Paxton read the look on her face and asked: “What’s wrong?”
“The press are all checked in except for David Yalom, and he’s still not picking up his cell.”
“I don’t care how good his answers were on Tuesday
about protecting his sources. On Monday he meets with someone carrying enough Semtex to blow up an airplane and now he’s MIA? Tonight’s concert isn’t something he’d miss, unless he was following a bigger lead.”
Kerri frowned. “Let me find out if he picked up his press pass.”
“You also might want to call some of the other reporters and check around,” Paxton ordered. “When was the last time anyone saw him? He’s infiltrated too many damn terrorist cells for his own good. His entire family was blown up because of his reporting, for God’s sake. Where is Ahmed Abdul?”
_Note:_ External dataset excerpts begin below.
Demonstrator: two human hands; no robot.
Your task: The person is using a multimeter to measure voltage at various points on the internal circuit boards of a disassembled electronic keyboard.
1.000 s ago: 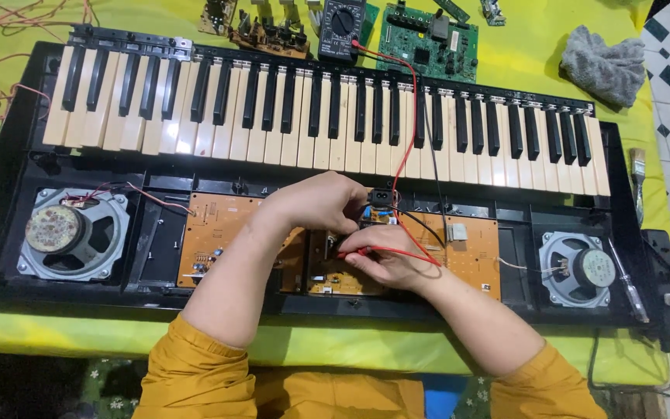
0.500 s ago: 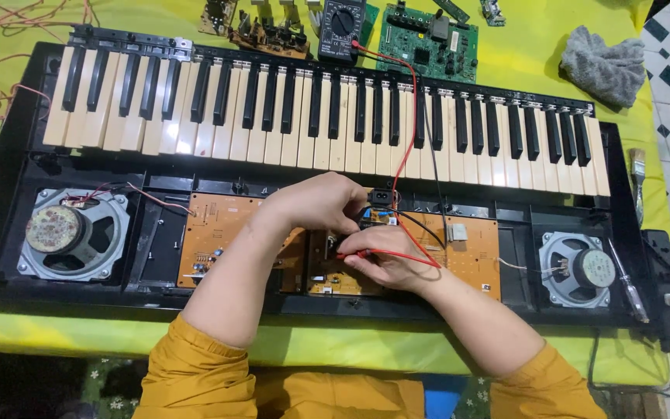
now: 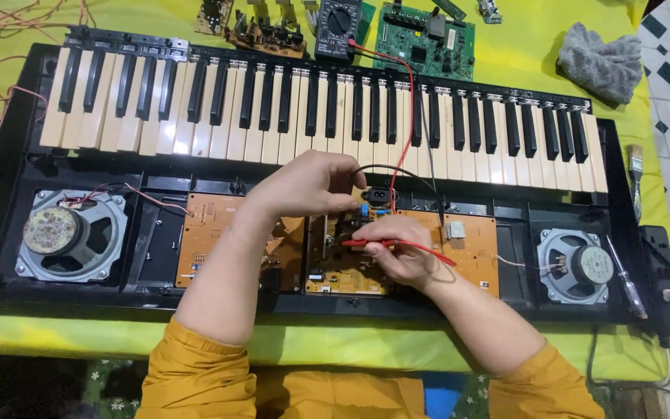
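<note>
Far left: round grey speaker cone (image 3: 70,235) sunk in opened black keyboard case (image 3: 9,256), red wire trailing off it. Left hand (image 3: 308,186) curled tight over orange circuit board (image 3: 350,271), fingertips down near black socket; what's pinched, can't tell. Right hand (image 3: 397,250) closed round slim red meter probe (image 3: 374,244), tip on same board. Red lead (image 3: 406,116) crosses keys up to black multimeter (image 3: 338,27). Grey rag (image 3: 602,62) far right.

Electronics repair bench: multimeter (image 3: 338,27), loose circuit boards (image 3: 426,43).
</note>
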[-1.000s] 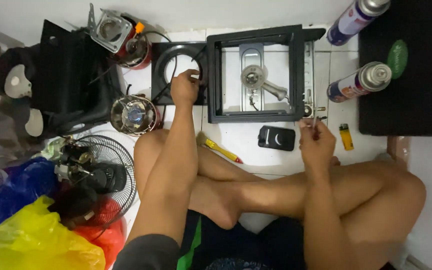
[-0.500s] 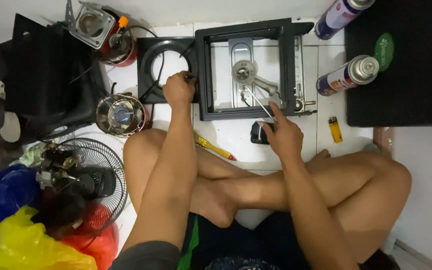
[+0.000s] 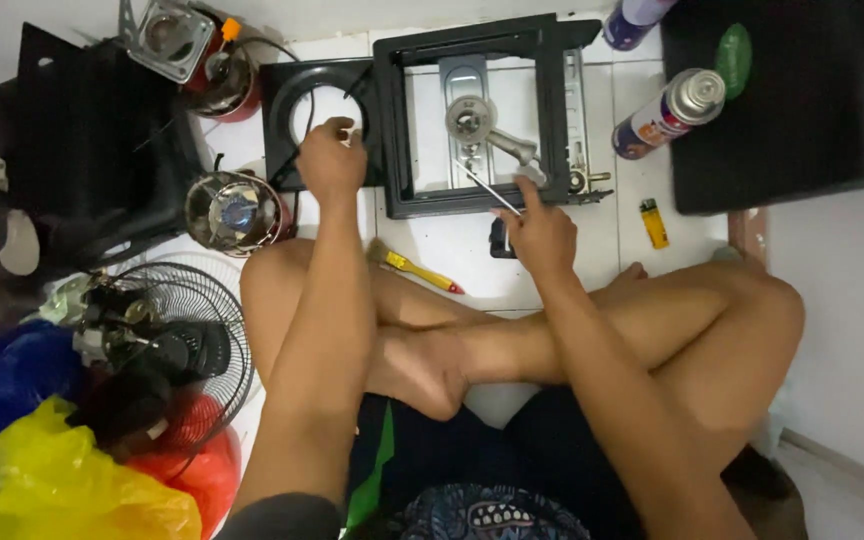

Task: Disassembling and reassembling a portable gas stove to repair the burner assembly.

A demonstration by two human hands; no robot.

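Observation:
I sit cross-legged on a white tiled floor before a black portable gas stove frame, opened so its silver burner shows. My left hand rests on the frame's left edge beside a black top plate with a round hole. My right hand grips a thin metal screwdriver, its tip pointing up-left into the frame near the burner tube. A small dark object lies on the floor, mostly hidden under my right hand.
Two gas canisters and a yellow lighter lie to the right by a black case. A yellow-handled brush lies by my knee. Small burners, a fan and plastic bags crowd the left.
My right hand moved left from the stove's right corner, carrying the thin tool in over the open frame. My left hand stayed on the frame's left edge.

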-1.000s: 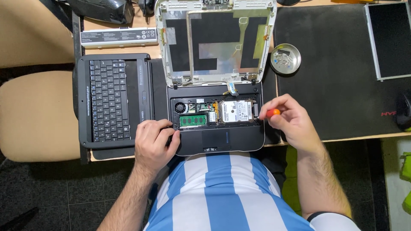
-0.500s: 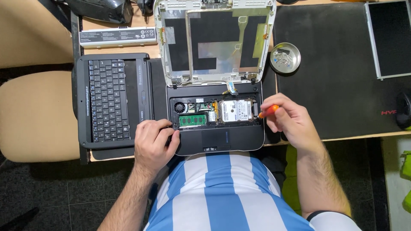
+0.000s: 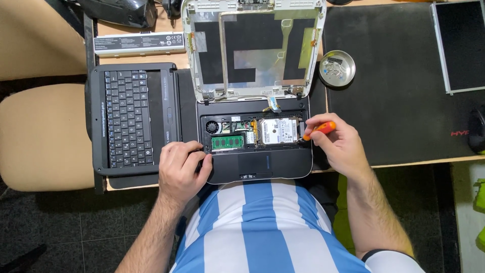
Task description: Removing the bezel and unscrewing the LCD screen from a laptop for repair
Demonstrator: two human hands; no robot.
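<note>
A small black laptop base (image 3: 255, 164) lies opened up on the desk, showing a fan, a green memory module (image 3: 227, 141) and a silver hard drive (image 3: 278, 131). Behind it lies its stripped white lid (image 3: 252, 48). My left hand (image 3: 182, 169) rests on the base's front left corner, fingers curled over the edge. My right hand (image 3: 341, 144) grips an orange-handled screwdriver (image 3: 318, 130), with the tip at the base's right edge beside the hard drive.
A removed black keyboard panel (image 3: 131, 119) lies left of the base. A grey battery pack (image 3: 139, 44) sits behind it. A round metal dish (image 3: 337, 68) with small screws stands on the black mat (image 3: 404, 91). A bare screen panel (image 3: 459, 48) lies far right.
My right hand has shifted slightly, and the screwdriver now lies more level with its tip closer to the hard drive's right side. My left hand stays put.
</note>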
“Which is why I don’t think this is connected to us,” said Vine, who’d been listening to the exchange. “From what I’ve heard he’s still a target, and it’s likely he was followed to Vienna and is being set up.”
“Killing his family wasn’t enough revenge?” Kerri asked.
“And why now?” Paxton asked.
“He went underground for a long time and has been very careful about not being seen,” Vine answered. “This is the first time he’s surfaced for any length of time.”
“Almost as if he was using himself like a target.” There was so much sympathy in Kerri’s voice that Paxton shot her a questioning glance.
“I want to assume it is connected. I know explosives move in and out of Eastern bloc countries on a daily basis but this buy moved into this city, this week, and showed up in the vicinity of this particular reporter, and now he’s missing. I don’t like the coincidences. We all know a journalist like Yalom makes for a great hostage. When it’s one of their own, the media go crazy. Damn it, Vine, if Yalom is really missing…” Paxton’s jaw muscles clenched. “Has
there been any chatter intercepted from Interpol or any other major government agency in the last two hours?”
“You’d be the first to know it,” Vine said.
“Let’s make double sure. Then triple sure.”
Activity resumed at an accelerated pace, exacerbated by the increased tension in the room. Paxton stared at the monitor showing the empty stage as if he’d find the answers they were looking for there. He had the power to shut down the concert but he had to be one hundred percent sure before he took such drastic steps. Vine was right. Explosives did move all the time. And just because Yalom was here to cover ISTA didn’t mean that was all he was doing here. He glanced at Kerri, who, sensing his eyes on her, looked over at him. Pencil poised, phone in hand she was ready for whatever request he was going to make. Paxton motioned toward the monitor. For the first time he wondered about the concert he’d been paid to protect. “You’re the music lover, you’ve heard the rehearsals? How good is this going to be?”
“We’re in Vienna, and this is the Vienna Philharmonic playing one of their most beloved composers. A once-in-a-lifetime experience for a lot of people.”